In the listing below, locate the line containing "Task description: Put" and the line containing "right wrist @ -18". Output both of them and every line between, exactly as written, and nothing more.

▬▬▬

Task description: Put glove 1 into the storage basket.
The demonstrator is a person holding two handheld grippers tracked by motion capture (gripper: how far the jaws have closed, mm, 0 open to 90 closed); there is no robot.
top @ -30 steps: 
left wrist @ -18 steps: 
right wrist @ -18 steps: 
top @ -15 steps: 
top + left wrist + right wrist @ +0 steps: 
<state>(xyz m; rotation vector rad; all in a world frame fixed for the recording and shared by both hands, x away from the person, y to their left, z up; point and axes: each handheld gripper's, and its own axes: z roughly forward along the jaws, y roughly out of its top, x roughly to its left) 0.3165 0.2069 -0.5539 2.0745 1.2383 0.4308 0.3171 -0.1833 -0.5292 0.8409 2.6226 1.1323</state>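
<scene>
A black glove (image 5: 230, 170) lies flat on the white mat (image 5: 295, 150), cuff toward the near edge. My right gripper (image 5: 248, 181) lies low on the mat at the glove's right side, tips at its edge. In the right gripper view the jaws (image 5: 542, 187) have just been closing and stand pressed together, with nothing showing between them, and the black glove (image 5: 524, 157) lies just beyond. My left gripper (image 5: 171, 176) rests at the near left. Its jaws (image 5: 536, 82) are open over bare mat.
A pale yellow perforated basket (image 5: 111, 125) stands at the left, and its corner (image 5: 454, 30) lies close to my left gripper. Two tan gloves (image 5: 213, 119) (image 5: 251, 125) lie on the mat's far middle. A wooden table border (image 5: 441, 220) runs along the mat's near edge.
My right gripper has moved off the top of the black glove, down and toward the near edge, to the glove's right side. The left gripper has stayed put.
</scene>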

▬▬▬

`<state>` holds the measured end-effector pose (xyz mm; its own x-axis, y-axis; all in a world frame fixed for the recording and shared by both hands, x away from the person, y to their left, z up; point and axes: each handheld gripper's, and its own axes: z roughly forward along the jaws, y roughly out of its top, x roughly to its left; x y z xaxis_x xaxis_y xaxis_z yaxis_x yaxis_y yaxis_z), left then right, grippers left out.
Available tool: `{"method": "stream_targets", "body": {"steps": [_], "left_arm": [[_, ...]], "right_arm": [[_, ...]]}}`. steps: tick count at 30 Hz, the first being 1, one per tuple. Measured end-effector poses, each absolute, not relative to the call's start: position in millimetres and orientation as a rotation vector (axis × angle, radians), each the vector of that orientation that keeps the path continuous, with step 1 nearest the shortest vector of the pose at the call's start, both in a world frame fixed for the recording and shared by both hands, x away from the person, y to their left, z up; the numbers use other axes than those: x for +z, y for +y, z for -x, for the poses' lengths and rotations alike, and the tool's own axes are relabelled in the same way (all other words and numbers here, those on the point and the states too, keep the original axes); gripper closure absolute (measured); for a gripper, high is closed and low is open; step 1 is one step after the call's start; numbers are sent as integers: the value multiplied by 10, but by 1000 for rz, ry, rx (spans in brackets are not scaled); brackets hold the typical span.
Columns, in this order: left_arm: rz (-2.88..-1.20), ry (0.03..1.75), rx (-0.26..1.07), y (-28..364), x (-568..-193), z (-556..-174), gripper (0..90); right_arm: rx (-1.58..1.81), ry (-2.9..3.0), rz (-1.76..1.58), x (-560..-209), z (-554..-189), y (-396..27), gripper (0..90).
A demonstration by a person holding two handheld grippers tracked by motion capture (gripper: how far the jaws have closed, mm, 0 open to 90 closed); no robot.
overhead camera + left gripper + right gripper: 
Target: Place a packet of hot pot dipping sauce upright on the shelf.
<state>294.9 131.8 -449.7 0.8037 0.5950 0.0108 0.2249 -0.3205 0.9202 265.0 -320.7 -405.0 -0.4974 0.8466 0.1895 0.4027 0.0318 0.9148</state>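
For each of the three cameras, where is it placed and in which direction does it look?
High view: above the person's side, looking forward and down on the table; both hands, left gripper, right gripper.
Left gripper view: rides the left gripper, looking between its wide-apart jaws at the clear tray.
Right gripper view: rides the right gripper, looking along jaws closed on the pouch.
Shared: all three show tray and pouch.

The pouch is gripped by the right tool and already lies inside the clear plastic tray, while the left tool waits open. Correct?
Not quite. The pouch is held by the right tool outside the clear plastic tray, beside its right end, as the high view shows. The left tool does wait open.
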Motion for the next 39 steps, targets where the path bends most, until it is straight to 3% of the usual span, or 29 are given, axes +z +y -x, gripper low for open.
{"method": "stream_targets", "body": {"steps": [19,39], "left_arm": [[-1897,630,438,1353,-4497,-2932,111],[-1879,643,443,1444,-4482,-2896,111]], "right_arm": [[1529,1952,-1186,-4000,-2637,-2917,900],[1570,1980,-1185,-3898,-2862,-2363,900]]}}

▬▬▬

**Exercise answer**
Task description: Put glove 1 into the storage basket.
The demonstrator is a person holding two handheld grippers tracked by motion capture (gripper: how far the jaws have closed, mm, 0 open to 90 closed); there is no robot.
top @ -30 steps: 
left wrist @ -18 steps: 
right wrist @ -18 steps: 

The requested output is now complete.